Litmus Test for Republican Policymakers
As the 2024 primary and general elections showed, Republican policymakers who are opposed to school choice are getting voted out of office and replaced by pro-school choice champions. This occurred to a significant degree in Missouri, Tennessee, Texas, Idaho, and Kentucky. Republicans who remain anti-school choice in other states are taking notice, especially those in states with a Republican trifecta.
At the time of passing universal school choice into law, each of the 12 states had a Republican trifecta, meaning the Governor was Republican, and both the state House and Senate had a Republican majority. The only exception was North Carolina, where the Democratic Governor Roy Cooper’s veto of the universal school choice bill was overridden by the Republican veto-proof majority in both the House and Senate.

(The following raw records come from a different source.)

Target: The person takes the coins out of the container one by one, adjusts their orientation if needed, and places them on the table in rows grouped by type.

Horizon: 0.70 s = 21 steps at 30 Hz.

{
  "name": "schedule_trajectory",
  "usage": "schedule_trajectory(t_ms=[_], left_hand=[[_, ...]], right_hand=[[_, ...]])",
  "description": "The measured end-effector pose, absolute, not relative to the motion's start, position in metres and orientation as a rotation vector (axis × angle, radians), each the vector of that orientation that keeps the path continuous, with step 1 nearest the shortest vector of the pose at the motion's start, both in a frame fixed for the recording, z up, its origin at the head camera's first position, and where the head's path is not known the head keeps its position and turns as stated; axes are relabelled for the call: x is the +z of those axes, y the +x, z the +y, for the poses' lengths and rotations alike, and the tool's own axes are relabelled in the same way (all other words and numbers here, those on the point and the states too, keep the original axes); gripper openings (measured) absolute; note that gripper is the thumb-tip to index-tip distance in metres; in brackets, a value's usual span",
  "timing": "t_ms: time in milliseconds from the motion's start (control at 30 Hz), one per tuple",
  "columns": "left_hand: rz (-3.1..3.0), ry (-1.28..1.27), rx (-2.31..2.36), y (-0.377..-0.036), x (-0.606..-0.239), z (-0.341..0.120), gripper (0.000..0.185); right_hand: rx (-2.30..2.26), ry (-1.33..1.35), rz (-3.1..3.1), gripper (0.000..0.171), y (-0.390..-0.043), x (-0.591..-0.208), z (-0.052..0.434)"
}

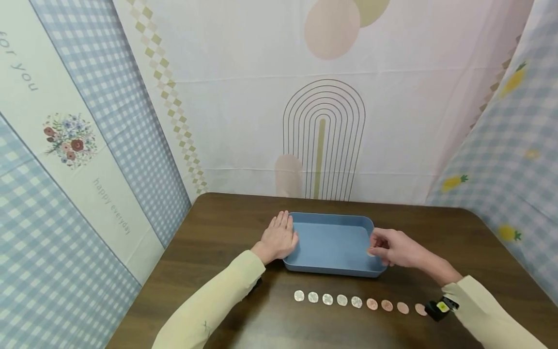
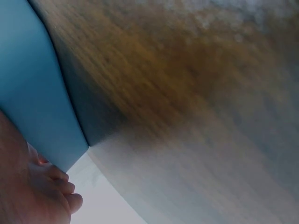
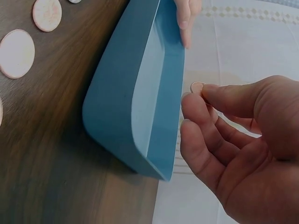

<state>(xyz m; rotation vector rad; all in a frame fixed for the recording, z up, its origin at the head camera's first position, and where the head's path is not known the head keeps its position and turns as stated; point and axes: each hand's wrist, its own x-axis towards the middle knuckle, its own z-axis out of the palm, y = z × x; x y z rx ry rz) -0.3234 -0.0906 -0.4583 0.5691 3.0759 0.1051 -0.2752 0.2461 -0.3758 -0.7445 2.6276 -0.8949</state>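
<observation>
A person in pale yellow sleeves works at a dark wooden surface set before patterned cloth backdrops. The right hand pinches a small coin between thumb and fingertips, holding it just over the right-hand rim of a shallow blue tray that sits near the middle of the surface. The left hand lies flat, fingers straight and gripping nothing, its side against the tray's left wall.

Along the near edge of the surface, a row of coins runs left to right, the left ones silvery and the right ones copper-coloured, each just apart from its neighbour. A small black device with a yellow patch rides on the right wrist, close to the row's right end.

The coin appears thin, stiff and light, with smooth faces that could slip from a loose hold; a pinch on its rim or across both faces, as seen in the right wrist view, looks the surest way to keep it. The tray appears to be rigid plastic, light enough to slide if nudged, and is best taken by its raised walls. The inside of the tray that shows appears bare.
</observation>
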Motion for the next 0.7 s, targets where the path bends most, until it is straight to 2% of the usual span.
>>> schedule_trajectory(t_ms=[700], left_hand=[[3.069, 0.585, 0.124, -0.321, -0.458, -0.093, 0.063]], right_hand=[[-0.935, -0.654, 2.595, 0.025, -0.247, -0.391, 0.306]])
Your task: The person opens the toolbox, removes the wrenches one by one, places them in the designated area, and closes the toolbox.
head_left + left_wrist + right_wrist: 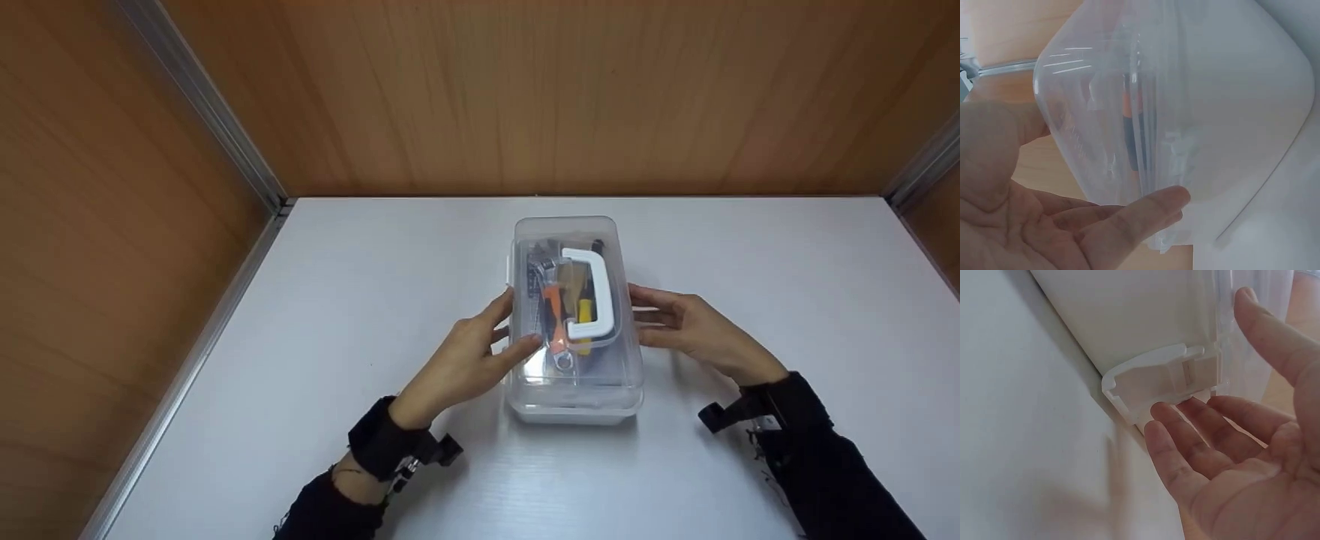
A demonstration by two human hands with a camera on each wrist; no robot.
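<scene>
Both wrists, wrapped in dark straps with black sleeves behind them, are seen lowest in the head view, and from them the hands are extended to a clear plastic box (pixel 574 322). At the box's left side the left hand (pixel 469 360) is laid with relaxed, nearly straight fingers, the thumb raised along the upper edge and the fingertips (pixel 1171 198) set against the transparent wall; nothing is gripped. At the box's right side the right hand (pixel 694 326) is held open, fingers loosely spread, and in the right wrist view its fingertips (pixel 1165 413) are seen touching, or just under, a white latch (pixel 1159 379) on that wall; which of the two cannot be told. On the box's lid a white handle (pixel 589 296) is fixed, and through the lid an orange-handled wrench (pixel 556 330) and a yellow tool (pixel 583 309) are made out inside. Beneath the box a white tabletop (pixel 360 300) is spread, and beyond the box's far end it is closed off by wooden walls (pixel 562 90).
</scene>
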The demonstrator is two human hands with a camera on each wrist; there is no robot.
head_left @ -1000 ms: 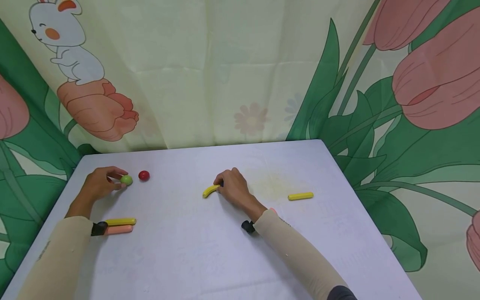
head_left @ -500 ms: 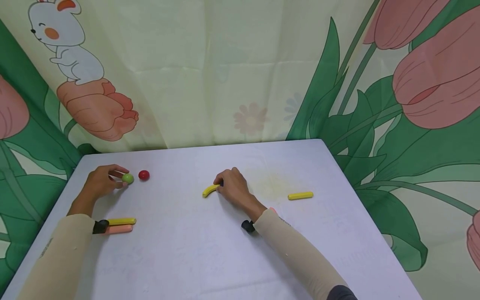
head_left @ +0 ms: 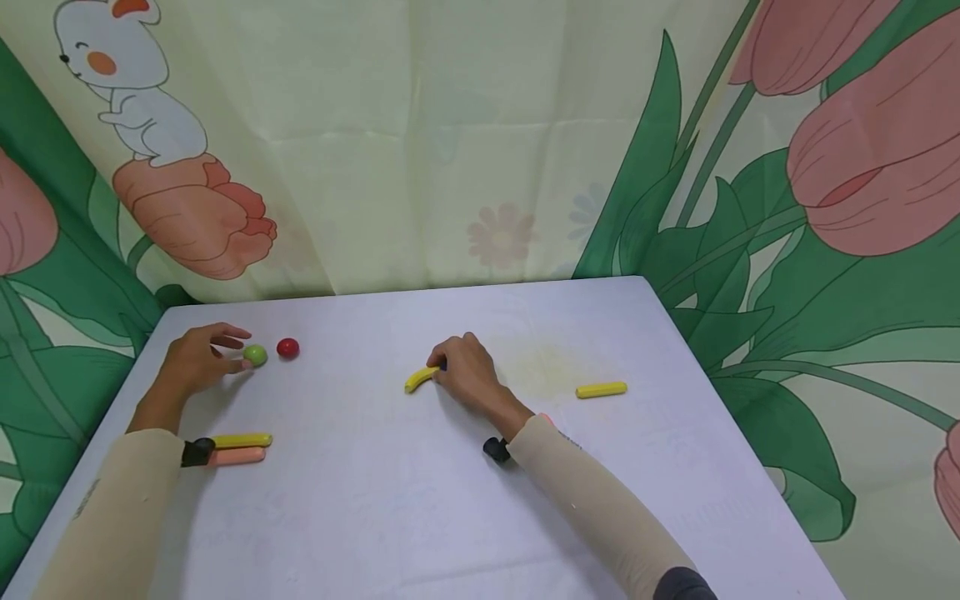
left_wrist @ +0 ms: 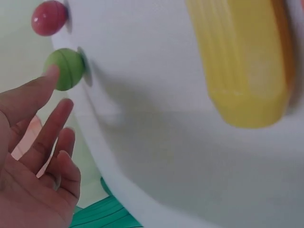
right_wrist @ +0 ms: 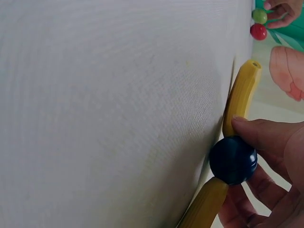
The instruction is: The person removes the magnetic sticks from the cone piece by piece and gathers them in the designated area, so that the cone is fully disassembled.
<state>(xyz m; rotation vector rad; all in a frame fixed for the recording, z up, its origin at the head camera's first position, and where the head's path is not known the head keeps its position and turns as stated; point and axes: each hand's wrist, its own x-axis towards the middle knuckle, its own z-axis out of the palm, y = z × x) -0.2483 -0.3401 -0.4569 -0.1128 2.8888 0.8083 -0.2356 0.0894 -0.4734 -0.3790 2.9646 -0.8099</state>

Thirteen other states — Georgia, Idaho, Mississippi, Missouri, Montana, Nebraska, New Hampshire, North Dakota, South Carolina, South Dakota, Tennessee, Texas, and Wyoming — have Republican trifectas currently. Republican policymakers must get the job done of passing sweeping school choice in their state or risk losing their reelection bid.
Growing the Supply
With the significant increase of school choice legislation enacted in states over the past few years and more on the horizon, it is essential that the supply of education providers grows to meet the increased market demand. There is a timely opportunity for education entrepreneurs to create new schools, new school models, and a host of education services. These new schools should be innovative, moving away from the one-size-fits-all outdated factory model of education.
Conclusion
Nothing will impact the future of our country more than the education of the next generation — our future leaders, society, workforce, economy, and electorate. The historical education freedom legislative wins over the past four years must continue until all children in our nation have access to school choice.